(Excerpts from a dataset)
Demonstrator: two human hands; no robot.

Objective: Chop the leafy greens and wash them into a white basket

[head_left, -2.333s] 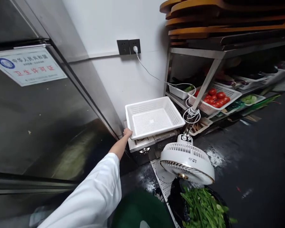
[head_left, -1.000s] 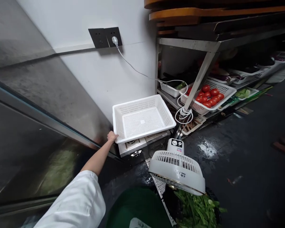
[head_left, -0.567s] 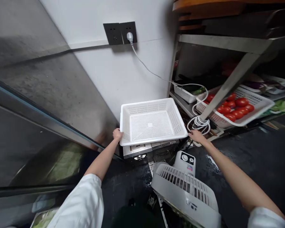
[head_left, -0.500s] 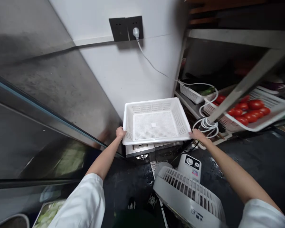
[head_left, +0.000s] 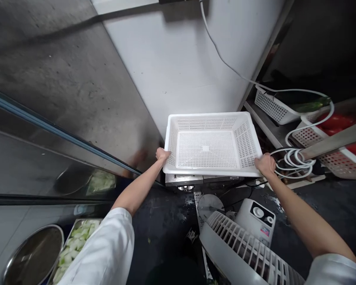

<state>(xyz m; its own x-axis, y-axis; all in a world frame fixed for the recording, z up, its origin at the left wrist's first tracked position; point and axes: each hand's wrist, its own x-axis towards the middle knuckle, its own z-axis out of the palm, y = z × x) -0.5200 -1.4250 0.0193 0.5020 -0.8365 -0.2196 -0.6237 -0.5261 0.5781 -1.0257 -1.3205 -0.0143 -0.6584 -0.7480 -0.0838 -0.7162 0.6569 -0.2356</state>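
Note:
A white plastic basket [head_left: 207, 150] with perforated walls and floor sits in front of me, nothing inside it. My left hand [head_left: 163, 154] is closed round its left rim near the front corner. At the right front corner, my right hand [head_left: 266, 164] grips the rim in the same way. Beneath the basket shows the front of a steel appliance [head_left: 184, 180]; whether the basket rests fully on it I cannot tell. A coiled white cable [head_left: 296, 160] lies just right of my right hand.
A white fan [head_left: 240, 249] with a control box [head_left: 256, 221] stands on the dark floor below. Steel doors [head_left: 77, 87] rise at left. A tray of cut pale-green vegetables [head_left: 77, 239] and a round metal pan [head_left: 34, 257] are lower left. Baskets of cucumber [head_left: 311, 106] and tomatoes [head_left: 338, 120] fill the right shelf.
My view has tipped down, so the wall socket has nearly left the top. Both hands keep their hold on the basket, which appears slightly larger and further right in view.

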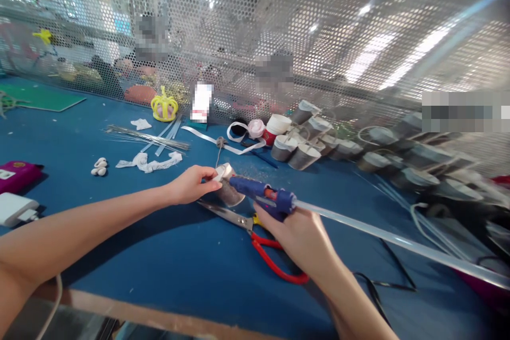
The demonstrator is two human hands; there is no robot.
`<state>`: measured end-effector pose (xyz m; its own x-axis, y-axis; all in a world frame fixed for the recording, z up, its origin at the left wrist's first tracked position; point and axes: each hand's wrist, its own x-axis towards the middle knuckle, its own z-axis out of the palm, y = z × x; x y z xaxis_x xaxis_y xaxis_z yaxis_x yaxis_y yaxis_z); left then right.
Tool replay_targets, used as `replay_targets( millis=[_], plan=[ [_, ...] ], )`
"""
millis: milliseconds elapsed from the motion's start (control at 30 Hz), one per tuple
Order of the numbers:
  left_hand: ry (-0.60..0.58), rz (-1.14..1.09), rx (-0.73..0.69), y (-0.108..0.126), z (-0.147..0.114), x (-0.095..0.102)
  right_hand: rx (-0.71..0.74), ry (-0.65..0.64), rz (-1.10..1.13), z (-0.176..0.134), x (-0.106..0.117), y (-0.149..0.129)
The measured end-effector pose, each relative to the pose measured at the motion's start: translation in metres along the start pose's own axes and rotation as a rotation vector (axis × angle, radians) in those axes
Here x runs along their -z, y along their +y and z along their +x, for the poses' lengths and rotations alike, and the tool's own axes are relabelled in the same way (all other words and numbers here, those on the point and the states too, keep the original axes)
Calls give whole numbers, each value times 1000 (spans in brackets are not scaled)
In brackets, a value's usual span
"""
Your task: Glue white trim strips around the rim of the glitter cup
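Note:
My left hand pinches the pale rim of a small grey bucket, which tilts just above the blue table. A thin stem with a small greyish knot rises behind that rim. In my right hand is a blue hot glue gun, its nozzle right at the bucket's rim. A long clear glue stick sticks out of the gun's back. Beneath the gun lie scissors with red and yellow handles, blades pointing left. Whether the nozzle touches the bucket, I cannot tell.
Several similar grey buckets are piled at the back right. White ribbon, thin wires and crumpled white scraps lie behind my left hand. A white charger sits far left. Perforated metal mesh borders the table's back.

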<state>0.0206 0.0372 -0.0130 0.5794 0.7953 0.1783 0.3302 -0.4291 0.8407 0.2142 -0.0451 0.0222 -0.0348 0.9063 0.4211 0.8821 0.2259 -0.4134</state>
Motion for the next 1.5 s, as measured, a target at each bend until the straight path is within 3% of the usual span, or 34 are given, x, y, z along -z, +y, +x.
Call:
replay_targets(
  millis=[1500],
  plan=[
    [-4, 70, -14, 1, 0, 2, -12, -43, -9, -1, 4, -7]
  ],
)
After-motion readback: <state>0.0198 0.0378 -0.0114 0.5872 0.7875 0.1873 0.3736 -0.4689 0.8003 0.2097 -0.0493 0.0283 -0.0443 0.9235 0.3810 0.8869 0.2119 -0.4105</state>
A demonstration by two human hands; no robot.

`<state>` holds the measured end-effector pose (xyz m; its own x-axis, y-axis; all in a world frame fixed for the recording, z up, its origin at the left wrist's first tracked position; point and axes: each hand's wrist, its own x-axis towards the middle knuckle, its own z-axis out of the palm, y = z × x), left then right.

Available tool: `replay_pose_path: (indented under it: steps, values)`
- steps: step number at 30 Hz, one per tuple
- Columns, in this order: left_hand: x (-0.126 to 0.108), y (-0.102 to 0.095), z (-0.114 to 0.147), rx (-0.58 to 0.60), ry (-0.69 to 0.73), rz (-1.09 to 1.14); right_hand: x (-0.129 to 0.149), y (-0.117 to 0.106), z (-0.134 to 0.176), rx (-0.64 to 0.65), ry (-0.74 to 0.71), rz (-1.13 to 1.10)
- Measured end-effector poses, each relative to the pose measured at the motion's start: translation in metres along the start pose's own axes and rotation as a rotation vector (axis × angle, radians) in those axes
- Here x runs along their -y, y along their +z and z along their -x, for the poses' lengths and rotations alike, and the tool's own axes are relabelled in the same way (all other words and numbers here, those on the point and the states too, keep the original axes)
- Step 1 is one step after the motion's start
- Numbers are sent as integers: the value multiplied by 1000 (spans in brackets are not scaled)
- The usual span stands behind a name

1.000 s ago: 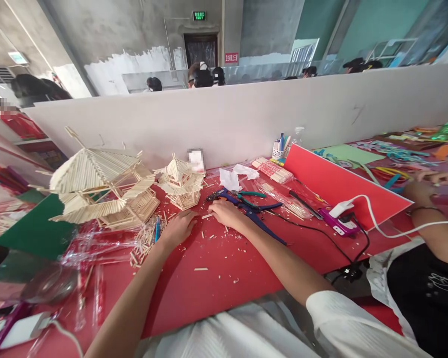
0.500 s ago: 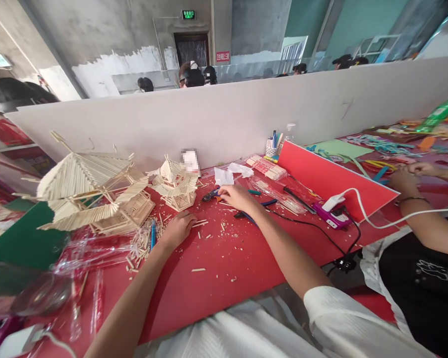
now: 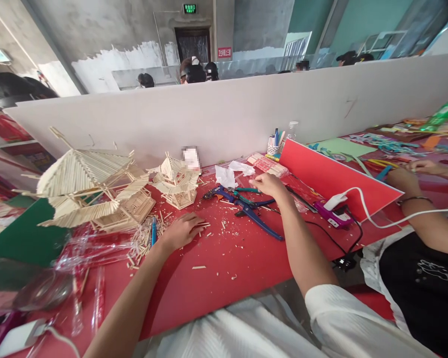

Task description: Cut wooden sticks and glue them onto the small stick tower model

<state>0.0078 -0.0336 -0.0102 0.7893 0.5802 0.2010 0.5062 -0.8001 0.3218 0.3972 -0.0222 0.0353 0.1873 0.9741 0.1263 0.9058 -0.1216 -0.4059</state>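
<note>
My left hand (image 3: 183,229) rests on the red table, fingers stretched out, with short wooden sticks (image 3: 204,225) at the fingertips. Beyond it stands a small pavilion model (image 3: 177,184) of thin sticks; a larger stick pavilion (image 3: 85,174) is further left. My right hand (image 3: 271,185) hovers above the tools, fingers bent together; what they hold, if anything, is too small to make out. Below it lie teal-handled pliers (image 3: 249,190) and a long blue-handled tool (image 3: 259,223) with a dark tip and a small orange part.
Loose stick pieces (image 3: 136,251) lie around a blue pen (image 3: 154,231). White tissues (image 3: 226,176), stick packs (image 3: 271,165) and a pen holder (image 3: 273,145) are at the back. A red board (image 3: 336,179) and purple power strip (image 3: 334,215) stand right. A co-worker's hands (image 3: 414,171) are beyond.
My right hand has moved right, away from the dark tip of the blue-handled tool, uncovering the tools. My left hand has shifted slightly right and its fingers have stretched.
</note>
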Motion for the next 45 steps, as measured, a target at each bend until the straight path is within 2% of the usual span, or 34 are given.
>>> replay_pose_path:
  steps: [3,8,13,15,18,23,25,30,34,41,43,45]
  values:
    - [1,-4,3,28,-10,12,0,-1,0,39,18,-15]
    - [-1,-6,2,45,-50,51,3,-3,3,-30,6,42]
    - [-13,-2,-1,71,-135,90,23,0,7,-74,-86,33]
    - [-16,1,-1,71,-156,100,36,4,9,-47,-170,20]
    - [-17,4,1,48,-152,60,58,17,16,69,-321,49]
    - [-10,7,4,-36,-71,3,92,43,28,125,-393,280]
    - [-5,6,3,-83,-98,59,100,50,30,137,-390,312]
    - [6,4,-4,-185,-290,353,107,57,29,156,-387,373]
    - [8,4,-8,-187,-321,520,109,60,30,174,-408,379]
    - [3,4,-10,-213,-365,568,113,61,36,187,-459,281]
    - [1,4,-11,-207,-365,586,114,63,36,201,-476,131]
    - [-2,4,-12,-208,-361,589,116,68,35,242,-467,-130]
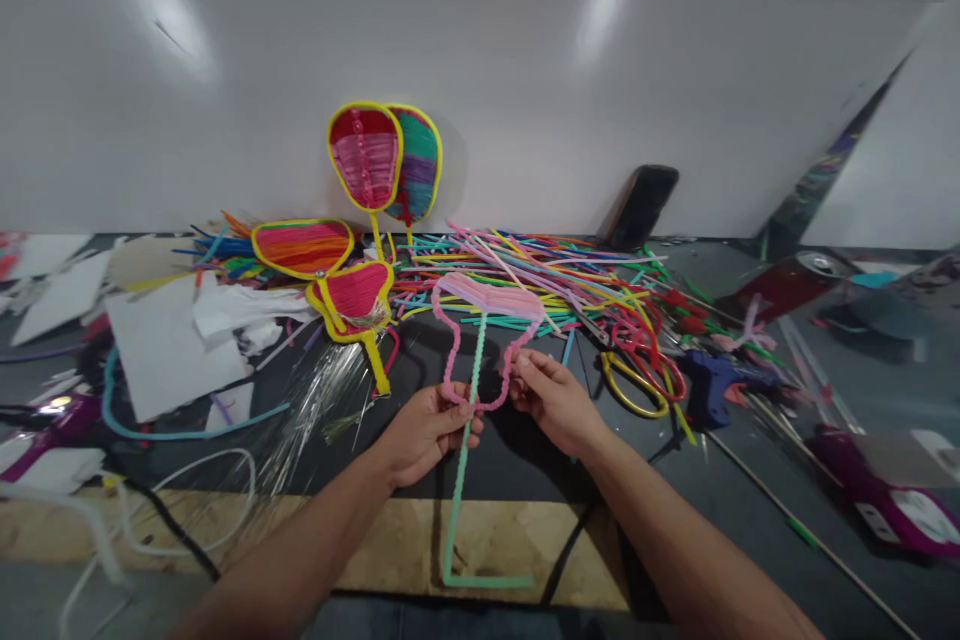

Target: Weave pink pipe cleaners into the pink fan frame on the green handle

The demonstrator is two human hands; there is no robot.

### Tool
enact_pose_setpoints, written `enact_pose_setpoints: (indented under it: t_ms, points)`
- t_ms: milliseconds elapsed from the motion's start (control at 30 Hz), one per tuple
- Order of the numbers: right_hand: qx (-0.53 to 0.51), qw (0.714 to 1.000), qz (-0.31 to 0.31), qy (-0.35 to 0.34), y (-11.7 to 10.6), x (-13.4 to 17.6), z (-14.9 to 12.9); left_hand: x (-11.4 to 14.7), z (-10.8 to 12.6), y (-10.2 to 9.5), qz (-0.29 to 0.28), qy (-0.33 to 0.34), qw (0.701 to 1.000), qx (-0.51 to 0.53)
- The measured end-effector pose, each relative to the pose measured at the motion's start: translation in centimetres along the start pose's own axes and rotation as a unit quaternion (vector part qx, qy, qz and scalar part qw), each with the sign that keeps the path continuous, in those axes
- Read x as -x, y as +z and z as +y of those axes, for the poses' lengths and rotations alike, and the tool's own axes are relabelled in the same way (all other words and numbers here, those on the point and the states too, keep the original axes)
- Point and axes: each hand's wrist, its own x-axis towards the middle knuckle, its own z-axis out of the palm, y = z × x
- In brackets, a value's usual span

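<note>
Pink wavy-edged frame [491,300] held upright between the fingers of both hands, its upper band filled with pink strands. Pale green twisted stem [457,485] runs down through the frame, past the left fingers, and ends in a sideways bend below them. Left hand [425,432]: thumb and fingers pinched on the frame's lower edge where the stem crosses. Right hand [559,403]: thumb and fingertips drawn narrow, gripping the frame's right side.

Just beyond the fingertips: a pile of multicoloured pipe cleaners [555,265]. Left of the left fingers and farther out: a pink piece with a yellow border [361,296], silvery strands [319,395] beside it, then white paper [161,340]. Above the pile, two yellow-rimmed fans, one red and pink [365,160], one teal and purple [421,165], overlap in front of a pale panel [510,90].

Right of the right fingers: a yellow scissor handle [637,408], then a blue glue gun [706,395]. Farther off: dark phone [645,205], tilted against the panel; red can [784,288].
</note>
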Motion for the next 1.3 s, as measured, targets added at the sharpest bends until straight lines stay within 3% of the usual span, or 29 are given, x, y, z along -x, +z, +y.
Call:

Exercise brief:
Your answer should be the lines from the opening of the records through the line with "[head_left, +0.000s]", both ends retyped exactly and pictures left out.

Output for this task:
Demonstrator: two human hands; no robot.

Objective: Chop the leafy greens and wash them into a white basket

[head_left, -2.333s] 
[head_left, -1.000s] 
[head_left, -0.567s] 
[head_left, -0.500s] 
[head_left, +0.000s] 

The exercise is done.